> **PROBLEM TO SOLVE**
For the records below, print the lines from the line with "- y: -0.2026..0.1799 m" through the line with "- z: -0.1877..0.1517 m" exactly as written; include both end lines and exclude the rest.

START DATA SHOWN

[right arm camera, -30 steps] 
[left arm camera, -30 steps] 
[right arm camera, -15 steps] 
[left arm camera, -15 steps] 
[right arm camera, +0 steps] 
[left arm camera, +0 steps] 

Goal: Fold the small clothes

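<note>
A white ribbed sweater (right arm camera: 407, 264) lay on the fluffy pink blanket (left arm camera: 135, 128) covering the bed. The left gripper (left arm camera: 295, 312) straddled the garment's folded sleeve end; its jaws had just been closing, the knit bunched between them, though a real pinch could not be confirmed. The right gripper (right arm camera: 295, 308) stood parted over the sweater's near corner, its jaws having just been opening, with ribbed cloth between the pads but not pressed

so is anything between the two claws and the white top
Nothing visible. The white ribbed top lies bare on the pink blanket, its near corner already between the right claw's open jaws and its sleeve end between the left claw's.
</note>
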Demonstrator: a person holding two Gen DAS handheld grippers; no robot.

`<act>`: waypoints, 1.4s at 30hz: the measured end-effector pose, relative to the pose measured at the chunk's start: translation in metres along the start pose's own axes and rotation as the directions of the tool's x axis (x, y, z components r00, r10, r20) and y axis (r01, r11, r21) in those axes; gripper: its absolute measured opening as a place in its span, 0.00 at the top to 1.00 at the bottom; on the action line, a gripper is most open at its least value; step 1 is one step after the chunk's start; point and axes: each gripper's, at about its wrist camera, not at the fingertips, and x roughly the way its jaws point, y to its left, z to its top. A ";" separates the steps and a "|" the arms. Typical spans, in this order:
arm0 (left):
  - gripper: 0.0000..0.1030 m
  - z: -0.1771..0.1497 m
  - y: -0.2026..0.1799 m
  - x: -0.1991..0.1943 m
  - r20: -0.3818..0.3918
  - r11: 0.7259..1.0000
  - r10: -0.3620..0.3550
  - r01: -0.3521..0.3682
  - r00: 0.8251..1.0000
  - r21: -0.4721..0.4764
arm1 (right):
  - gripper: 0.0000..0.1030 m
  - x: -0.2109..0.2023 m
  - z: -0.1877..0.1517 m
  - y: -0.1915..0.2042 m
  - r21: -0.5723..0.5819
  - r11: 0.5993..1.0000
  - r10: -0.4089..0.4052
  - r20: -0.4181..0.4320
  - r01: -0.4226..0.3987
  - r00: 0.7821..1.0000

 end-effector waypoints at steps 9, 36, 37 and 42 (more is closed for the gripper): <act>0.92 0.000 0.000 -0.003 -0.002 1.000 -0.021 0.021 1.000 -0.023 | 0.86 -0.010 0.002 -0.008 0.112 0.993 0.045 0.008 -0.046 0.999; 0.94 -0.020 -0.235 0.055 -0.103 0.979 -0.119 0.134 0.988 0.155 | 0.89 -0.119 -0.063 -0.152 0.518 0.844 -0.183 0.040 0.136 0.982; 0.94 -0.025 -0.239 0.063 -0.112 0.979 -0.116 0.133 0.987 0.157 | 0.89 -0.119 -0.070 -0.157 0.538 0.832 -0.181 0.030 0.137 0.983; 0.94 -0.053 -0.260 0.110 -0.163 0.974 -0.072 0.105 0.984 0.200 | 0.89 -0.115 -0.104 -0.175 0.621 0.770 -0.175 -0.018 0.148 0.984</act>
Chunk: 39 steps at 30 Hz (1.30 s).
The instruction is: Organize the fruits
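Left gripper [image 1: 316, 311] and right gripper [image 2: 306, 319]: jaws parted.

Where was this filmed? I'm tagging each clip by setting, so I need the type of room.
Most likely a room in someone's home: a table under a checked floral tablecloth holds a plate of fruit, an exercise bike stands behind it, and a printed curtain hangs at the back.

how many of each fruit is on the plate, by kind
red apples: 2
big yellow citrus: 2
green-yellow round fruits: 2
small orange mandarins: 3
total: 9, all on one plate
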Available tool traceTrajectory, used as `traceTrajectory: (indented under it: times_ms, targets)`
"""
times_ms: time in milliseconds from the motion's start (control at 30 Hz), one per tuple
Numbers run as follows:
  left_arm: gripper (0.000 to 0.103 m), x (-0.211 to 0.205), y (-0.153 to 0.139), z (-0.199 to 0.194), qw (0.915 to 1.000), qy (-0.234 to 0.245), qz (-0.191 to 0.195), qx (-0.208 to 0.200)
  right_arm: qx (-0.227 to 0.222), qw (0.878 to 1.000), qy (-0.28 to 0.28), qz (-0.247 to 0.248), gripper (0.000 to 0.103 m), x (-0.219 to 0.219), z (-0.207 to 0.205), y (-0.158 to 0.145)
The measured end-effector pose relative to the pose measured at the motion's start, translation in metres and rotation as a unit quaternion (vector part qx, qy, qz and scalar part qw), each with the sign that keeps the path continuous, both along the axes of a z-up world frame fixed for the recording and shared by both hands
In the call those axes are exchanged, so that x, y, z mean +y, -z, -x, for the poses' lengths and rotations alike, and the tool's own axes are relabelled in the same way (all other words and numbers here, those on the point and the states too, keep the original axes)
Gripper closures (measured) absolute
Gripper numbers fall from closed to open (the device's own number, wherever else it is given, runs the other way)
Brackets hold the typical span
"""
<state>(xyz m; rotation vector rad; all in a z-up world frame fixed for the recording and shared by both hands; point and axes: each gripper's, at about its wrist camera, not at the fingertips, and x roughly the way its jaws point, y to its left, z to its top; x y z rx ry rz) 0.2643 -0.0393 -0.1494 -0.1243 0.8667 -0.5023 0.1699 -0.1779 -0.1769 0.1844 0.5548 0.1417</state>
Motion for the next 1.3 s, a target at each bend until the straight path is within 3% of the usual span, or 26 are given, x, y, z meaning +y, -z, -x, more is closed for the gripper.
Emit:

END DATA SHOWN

> **OUTPUT FOR THIS TASK**
  - y: -0.2026..0.1799 m
  - x: -0.1991..0.1943 m
  - r20: -0.3818..0.3918
  - r11: 0.7259..1.0000
  - r10: -0.3620..0.3550
  - r01: -0.3521..0.3682
  - r00: 0.8251..1.0000
  - r21: -0.4721..0.4764
arm1 (right):
  - gripper: 0.0000..0.1030 m
  - x: -0.2109..0.2023 m
  - z: -0.1877..0.1517 m

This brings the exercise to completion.